The Sphk1 was conditionally deleted from intestinal epithelial cells in mice, villin-cre Sphk1flox/flox mice. For the experiment of colitis, Sphk1flox/flox and Villin-Cre Sphk1flox/flox mice received 2.5% DSS for 5 days and were enuthanized 12 days after the initiation of DSS. Villin-Cre Sphk1flox/flox and Apcmin/+ mice were crossed to generate villin-Cre Sphk1flox/flox Apcmin/+ mice. Four-weeks old villin-Cre Sphk1flox/flox Apcmin/+ mice and littermates control Sphk1flox/flox Apcmin/+ littermates, were given 2% DSS for 7 days and were sacrificed 6 weeks after the initiation of DSS. Sphk1flox/flox and Villin-Cre Sphk1flox/flox mice were used for the experiment of AOM/DSS-induced colitis-associated cancer (CAC). Macroscopic tumor were measured with caliper and histologic analyses were done. Real-time PCR, immuhistochemistry (IHC) and Western blot for Sphk1/2, β-catenin, cyclin D1 and c-myc were performed.


Villin-Cre Sphk1flox/flox mice had significant higher colitis with longer segment of ulceration compared to Sphk1flox/flox mice (p < 0.05). Mean tumor incidence (7.55±4.51 vs 20.72±11.09, p < 0.05), tumor size (2.87±1.69 vs 3.63±2.01 p < 0.05) and the tumor portion in >3 mm were significantly decreased in villin-Cre Sphk1flox/flox Apcmin/+ mice compared with littermates.

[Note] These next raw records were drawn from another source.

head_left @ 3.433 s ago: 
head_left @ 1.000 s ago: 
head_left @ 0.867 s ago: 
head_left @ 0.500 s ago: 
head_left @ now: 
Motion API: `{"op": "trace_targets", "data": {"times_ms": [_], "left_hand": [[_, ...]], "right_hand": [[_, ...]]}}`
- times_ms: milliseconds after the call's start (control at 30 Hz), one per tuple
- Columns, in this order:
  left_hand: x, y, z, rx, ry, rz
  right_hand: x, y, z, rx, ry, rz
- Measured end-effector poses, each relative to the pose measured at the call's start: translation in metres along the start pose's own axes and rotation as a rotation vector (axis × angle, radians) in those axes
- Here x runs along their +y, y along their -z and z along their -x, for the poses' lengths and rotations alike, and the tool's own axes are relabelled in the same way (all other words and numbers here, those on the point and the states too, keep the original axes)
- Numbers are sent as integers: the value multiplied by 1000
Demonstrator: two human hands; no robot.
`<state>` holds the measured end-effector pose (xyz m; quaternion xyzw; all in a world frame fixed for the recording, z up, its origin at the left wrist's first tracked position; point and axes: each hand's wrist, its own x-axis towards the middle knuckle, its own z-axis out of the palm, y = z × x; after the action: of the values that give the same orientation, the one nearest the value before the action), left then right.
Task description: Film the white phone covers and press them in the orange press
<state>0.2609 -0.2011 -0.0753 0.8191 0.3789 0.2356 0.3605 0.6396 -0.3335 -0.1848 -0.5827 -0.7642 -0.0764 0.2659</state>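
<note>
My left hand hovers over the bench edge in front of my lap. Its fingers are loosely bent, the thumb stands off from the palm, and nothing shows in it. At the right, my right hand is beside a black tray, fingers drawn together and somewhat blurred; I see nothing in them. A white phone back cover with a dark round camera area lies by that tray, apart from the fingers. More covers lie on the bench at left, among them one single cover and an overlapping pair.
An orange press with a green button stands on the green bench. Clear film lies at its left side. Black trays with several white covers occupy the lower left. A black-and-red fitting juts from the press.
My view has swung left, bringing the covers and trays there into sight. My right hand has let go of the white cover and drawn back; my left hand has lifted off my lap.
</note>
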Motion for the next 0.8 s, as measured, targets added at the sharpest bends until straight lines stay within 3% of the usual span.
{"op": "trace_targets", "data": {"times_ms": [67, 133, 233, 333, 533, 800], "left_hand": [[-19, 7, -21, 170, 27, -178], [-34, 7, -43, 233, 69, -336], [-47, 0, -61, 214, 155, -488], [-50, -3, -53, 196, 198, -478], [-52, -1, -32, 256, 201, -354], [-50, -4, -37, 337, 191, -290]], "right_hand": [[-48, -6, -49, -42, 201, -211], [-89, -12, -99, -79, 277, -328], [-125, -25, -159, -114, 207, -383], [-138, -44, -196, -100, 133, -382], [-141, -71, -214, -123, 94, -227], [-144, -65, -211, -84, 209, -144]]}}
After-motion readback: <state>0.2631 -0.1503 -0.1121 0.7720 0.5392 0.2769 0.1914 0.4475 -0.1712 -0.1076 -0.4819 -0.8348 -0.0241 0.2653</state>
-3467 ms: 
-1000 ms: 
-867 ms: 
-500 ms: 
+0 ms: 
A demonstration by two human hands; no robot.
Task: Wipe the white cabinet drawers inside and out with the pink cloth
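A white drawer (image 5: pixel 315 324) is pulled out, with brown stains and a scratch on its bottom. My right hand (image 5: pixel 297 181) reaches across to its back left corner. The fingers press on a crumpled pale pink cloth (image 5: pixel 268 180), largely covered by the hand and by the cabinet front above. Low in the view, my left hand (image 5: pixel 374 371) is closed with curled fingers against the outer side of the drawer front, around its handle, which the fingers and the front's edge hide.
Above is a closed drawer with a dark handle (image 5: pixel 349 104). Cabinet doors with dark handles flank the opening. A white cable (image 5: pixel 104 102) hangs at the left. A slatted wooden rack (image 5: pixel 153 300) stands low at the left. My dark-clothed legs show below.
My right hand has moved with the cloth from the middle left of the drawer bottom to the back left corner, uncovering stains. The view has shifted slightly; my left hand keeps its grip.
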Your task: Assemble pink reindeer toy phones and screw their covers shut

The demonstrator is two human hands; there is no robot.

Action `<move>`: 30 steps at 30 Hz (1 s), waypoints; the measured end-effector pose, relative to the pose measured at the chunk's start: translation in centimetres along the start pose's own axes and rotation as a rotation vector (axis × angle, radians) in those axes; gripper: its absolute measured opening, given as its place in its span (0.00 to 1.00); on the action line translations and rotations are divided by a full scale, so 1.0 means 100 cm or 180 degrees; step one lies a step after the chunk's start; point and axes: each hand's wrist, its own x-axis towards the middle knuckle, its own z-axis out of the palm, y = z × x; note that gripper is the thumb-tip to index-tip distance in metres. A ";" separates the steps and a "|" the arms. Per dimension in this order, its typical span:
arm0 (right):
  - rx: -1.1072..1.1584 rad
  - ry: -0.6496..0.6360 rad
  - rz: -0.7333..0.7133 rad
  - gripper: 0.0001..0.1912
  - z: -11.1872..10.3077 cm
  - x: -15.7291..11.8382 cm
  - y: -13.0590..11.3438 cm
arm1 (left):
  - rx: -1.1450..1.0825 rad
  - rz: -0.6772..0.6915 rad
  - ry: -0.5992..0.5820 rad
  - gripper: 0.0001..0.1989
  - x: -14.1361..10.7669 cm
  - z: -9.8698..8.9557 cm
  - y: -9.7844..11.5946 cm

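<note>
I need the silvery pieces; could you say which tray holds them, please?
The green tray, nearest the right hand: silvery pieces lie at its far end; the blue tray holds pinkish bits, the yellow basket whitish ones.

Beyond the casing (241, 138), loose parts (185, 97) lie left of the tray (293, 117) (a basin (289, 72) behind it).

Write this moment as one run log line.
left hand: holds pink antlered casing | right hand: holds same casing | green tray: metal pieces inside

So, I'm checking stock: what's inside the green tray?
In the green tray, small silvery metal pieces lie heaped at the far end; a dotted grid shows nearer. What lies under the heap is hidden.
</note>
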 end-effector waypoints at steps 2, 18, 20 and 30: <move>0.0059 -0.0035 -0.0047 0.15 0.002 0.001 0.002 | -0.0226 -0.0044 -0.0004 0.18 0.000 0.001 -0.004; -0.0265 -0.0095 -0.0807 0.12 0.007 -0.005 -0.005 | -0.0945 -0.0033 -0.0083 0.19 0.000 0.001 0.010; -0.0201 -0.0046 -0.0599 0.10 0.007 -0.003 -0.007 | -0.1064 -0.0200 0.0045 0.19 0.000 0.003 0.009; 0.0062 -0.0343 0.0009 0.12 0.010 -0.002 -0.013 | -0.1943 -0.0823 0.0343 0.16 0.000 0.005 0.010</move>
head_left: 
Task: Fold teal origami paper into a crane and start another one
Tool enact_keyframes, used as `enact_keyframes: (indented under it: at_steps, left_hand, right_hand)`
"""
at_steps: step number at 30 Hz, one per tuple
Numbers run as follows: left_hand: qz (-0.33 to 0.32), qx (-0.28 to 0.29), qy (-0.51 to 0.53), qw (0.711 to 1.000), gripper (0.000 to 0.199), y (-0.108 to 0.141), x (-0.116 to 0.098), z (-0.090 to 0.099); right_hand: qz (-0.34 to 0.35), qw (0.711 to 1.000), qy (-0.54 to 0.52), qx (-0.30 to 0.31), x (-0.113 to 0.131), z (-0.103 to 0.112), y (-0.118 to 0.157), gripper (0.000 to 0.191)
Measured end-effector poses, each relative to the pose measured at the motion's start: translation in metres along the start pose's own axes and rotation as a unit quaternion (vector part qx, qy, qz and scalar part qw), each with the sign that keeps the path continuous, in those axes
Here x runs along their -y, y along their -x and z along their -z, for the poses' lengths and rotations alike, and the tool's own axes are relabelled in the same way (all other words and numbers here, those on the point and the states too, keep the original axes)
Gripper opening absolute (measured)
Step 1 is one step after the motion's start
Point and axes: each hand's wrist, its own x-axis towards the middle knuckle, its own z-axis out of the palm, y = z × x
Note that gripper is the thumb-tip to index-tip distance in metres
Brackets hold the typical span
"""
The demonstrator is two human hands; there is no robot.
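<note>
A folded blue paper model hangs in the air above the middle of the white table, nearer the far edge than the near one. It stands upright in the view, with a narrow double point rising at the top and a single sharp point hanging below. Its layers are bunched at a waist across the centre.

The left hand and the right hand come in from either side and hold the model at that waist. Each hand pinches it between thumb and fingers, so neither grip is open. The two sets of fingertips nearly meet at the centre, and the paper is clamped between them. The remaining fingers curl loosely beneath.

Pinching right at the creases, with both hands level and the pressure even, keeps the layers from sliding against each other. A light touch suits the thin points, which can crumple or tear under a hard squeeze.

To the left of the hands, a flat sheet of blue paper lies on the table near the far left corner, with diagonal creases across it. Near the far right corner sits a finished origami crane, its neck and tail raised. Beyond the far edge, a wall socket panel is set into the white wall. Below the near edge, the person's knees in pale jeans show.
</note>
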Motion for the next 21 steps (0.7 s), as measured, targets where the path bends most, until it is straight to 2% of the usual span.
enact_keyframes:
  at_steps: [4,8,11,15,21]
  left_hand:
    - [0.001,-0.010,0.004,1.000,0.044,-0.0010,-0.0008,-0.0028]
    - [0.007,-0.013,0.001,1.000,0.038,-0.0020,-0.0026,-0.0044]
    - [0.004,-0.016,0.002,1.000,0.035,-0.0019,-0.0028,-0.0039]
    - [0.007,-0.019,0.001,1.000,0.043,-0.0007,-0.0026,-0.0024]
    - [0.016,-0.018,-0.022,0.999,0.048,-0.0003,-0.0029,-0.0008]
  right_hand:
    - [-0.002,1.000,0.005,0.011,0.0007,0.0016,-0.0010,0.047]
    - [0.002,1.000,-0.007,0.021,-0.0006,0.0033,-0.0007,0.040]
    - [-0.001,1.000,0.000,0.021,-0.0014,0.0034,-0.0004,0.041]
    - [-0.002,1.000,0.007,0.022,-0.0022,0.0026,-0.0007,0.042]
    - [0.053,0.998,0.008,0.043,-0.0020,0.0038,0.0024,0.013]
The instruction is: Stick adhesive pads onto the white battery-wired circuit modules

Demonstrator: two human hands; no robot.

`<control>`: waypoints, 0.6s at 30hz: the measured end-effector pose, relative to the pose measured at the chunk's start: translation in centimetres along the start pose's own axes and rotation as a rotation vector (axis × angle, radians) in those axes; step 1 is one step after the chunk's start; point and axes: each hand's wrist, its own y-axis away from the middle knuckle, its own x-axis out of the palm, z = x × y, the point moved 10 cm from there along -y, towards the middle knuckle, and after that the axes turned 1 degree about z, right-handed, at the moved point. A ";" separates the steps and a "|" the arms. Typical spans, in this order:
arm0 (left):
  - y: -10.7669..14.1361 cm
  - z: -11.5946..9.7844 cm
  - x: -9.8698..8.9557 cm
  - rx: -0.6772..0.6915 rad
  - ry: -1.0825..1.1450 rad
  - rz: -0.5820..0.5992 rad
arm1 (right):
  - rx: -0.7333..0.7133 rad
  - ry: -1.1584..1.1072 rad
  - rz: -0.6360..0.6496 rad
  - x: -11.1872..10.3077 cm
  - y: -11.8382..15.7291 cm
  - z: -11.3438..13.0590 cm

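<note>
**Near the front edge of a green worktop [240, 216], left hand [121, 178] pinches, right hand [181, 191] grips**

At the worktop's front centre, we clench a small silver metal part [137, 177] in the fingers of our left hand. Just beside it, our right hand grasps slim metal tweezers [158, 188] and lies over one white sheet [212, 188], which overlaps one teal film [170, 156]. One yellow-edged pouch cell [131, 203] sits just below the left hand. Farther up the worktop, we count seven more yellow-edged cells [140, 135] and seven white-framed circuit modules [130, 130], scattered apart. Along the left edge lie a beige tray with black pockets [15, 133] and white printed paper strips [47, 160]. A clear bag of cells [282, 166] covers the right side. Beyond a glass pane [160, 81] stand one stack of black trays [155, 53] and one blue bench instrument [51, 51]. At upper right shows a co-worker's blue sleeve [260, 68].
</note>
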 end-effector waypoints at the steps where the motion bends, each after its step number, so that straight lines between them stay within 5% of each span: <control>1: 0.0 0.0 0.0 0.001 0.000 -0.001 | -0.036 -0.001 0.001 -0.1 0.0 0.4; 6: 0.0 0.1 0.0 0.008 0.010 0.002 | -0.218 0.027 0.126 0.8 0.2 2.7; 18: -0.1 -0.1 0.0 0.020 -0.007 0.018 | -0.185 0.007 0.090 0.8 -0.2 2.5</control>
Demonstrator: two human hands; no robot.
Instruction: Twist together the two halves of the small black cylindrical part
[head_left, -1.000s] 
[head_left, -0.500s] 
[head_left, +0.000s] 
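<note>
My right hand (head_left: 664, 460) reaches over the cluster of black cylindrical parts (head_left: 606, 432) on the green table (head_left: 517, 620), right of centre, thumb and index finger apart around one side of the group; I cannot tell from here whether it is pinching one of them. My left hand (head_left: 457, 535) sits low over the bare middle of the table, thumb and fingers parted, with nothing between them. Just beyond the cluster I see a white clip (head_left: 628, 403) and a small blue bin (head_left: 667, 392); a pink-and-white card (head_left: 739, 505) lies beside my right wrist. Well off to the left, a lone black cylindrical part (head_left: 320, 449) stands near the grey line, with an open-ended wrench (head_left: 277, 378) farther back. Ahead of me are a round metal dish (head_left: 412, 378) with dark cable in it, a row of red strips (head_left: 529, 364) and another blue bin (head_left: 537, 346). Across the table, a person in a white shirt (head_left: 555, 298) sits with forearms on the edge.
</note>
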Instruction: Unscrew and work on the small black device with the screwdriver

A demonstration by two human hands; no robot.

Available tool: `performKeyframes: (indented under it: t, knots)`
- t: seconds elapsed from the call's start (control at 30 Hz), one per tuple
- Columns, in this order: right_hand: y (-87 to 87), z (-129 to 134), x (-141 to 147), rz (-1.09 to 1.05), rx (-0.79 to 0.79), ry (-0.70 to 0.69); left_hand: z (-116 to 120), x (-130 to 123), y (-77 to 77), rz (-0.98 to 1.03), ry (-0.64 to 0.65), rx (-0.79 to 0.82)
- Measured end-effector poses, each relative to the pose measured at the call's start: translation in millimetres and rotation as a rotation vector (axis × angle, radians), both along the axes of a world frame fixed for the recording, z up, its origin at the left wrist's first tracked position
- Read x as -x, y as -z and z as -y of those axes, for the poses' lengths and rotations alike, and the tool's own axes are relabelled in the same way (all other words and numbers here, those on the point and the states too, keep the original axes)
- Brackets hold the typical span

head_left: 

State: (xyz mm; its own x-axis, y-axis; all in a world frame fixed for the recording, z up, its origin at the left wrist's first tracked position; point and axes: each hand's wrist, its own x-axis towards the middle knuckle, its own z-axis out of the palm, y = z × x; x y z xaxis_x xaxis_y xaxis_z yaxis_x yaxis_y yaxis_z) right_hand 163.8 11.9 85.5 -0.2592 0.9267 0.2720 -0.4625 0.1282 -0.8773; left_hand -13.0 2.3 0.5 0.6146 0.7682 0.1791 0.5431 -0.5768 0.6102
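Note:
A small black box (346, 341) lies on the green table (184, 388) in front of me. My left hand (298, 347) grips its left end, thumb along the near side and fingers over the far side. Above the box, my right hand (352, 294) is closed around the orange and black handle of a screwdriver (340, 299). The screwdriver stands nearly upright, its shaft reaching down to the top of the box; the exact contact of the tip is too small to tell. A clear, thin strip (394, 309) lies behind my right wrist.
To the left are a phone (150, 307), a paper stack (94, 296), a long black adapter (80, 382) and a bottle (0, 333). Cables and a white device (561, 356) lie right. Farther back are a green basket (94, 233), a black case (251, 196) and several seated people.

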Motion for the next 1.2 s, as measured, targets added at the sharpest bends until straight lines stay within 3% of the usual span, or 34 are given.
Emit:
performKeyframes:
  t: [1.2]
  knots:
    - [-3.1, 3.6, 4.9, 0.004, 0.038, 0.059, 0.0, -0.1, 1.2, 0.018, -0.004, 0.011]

Histologic grade was more severe in Sphk1flox/flox Apcmin/+ mice compared with villin-Cre Sphk1flox/flox Apcmin/+ mice (invasive caricinoma, 71% vs 13%, p < 0.05). The expression of Sphk2 and the β-catenin target genes cyclin D1/c-myc were decreased in Sphk1-deficient tumors. The activities of β-catenin (nucleus), cyclin D1 and c-myc and were significantly decreased in villin-Cre Sphk1flox/flox Apcmin/+ mice compared with littermates in both IHC and Western blot analyses. In AOM/DSS CAC model, tumor number and size were not significantly different between Sphk1flox/flox and villin-Cre Sphk1flox/flox mice but there was a change of tumor size distribution between two groups.


Epithelial deletion of Sphk1 inhibits CAC in Apcmin/+-DSS model in mice by the modulation of β-catenin and its target signal pathway.